→ **Exercise**: Reproduce the listing below word for word.
### Data ###
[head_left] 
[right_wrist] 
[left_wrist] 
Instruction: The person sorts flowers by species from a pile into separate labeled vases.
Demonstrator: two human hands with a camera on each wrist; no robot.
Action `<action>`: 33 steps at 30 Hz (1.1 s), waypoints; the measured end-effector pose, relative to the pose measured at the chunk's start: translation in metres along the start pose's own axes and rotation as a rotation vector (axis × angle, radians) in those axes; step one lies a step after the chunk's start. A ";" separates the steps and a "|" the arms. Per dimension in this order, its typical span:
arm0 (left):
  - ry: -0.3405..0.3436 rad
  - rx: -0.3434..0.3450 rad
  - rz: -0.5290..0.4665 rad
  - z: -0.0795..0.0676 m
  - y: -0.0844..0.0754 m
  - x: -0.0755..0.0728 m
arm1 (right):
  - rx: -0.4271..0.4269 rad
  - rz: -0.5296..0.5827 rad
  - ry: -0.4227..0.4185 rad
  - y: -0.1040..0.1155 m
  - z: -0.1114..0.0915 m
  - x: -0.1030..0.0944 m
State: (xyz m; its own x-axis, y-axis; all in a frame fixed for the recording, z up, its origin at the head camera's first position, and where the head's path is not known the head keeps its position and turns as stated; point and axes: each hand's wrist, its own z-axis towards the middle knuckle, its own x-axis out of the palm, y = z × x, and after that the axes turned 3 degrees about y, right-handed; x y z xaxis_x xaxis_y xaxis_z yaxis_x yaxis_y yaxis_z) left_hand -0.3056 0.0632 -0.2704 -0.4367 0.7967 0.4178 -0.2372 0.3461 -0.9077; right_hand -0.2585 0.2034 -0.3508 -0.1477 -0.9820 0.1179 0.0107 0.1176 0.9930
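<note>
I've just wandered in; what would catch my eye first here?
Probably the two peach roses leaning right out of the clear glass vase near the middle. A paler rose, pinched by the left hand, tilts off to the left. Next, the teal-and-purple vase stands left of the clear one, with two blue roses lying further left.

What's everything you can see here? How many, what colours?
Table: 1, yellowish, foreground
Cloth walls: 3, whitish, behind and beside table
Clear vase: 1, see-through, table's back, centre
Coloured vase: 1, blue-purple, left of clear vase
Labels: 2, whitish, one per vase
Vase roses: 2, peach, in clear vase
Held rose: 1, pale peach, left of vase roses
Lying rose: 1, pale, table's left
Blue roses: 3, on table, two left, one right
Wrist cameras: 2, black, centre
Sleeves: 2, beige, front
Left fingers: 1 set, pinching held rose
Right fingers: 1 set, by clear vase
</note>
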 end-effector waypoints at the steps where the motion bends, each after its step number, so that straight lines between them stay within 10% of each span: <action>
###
→ **Response to the task**:
[head_left] 
[right_wrist] 
[left_wrist] 
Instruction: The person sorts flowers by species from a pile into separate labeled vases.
Demonstrator: two human hands with a camera on each wrist; no robot.
Action `<action>`: 33 steps at 30 Hz (1.1 s), waypoints; the measured end-effector pose, relative to the pose measured at the chunk's start: translation in metres along the start pose's own axes and rotation as a rotation vector (axis × angle, radians) in those axes; step one lies a step after the chunk's start. A ";" separates the steps and a "|" the arms. Per dimension in this order, its typical span:
arm0 (left):
  - ry: -0.3405..0.3436 rad
  - rx: -0.3434..0.3450 rad
  - rz: -0.5290..0.4665 rad
  - z: -0.0795..0.0676 m
  - y: -0.0844..0.0754 m
  - x: -0.0755..0.0728 m
arm1 (right):
  - rx: -0.4271..0.4269 rad
  - rz: -0.5296..0.5827 rad
  - ry: -0.4227..0.4185 rad
  - y: -0.1040..0.1155 m
  - z: -0.1114..0.0915 m
  - x: -0.1030..0.0944 m
State: (xyz m; its own x-axis, y-axis; all in a frame fixed for the recording, z up, its origin at the head camera's first position, and where the head's path is not known the head keeps its position and turns as stated; point and axes: each hand's wrist, its own z-axis towards the middle knuckle, its own x-axis out of the palm, y = z × x, and after that the axes turned 3 degrees about y, right-handed; x y z xaxis_x xaxis_y xaxis_z yaxis_x yaxis_y yaxis_z) left_hand -0.3056 0.0632 -0.2704 -0.4367 0.7967 0.4178 -0.2372 0.3461 -0.9077; right_hand -0.2585 0.2034 -0.3508 -0.1477 -0.9820 0.1179 0.0107 0.1176 0.9930
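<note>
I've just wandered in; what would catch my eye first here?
Probably the two peach roses leaning right out of the clear glass vase near the middle. A paler rose, pinched by the left hand, tilts off to the left. Next, the teal-and-purple vase stands left of the clear one, with two blue roses lying further left.

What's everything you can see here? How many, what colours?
Table: 1, yellowish, foreground
Cloth walls: 3, whitish, behind and beside table
Clear vase: 1, see-through, table's back, centre
Coloured vase: 1, blue-purple, left of clear vase
Labels: 2, whitish, one per vase
Vase roses: 2, peach, in clear vase
Held rose: 1, pale peach, left of vase roses
Lying rose: 1, pale, table's left
Blue roses: 3, on table, two left, one right
Wrist cameras: 2, black, centre
Sleeves: 2, beige, front
Left fingers: 1 set, pinching held rose
Right fingers: 1 set, by clear vase
</note>
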 end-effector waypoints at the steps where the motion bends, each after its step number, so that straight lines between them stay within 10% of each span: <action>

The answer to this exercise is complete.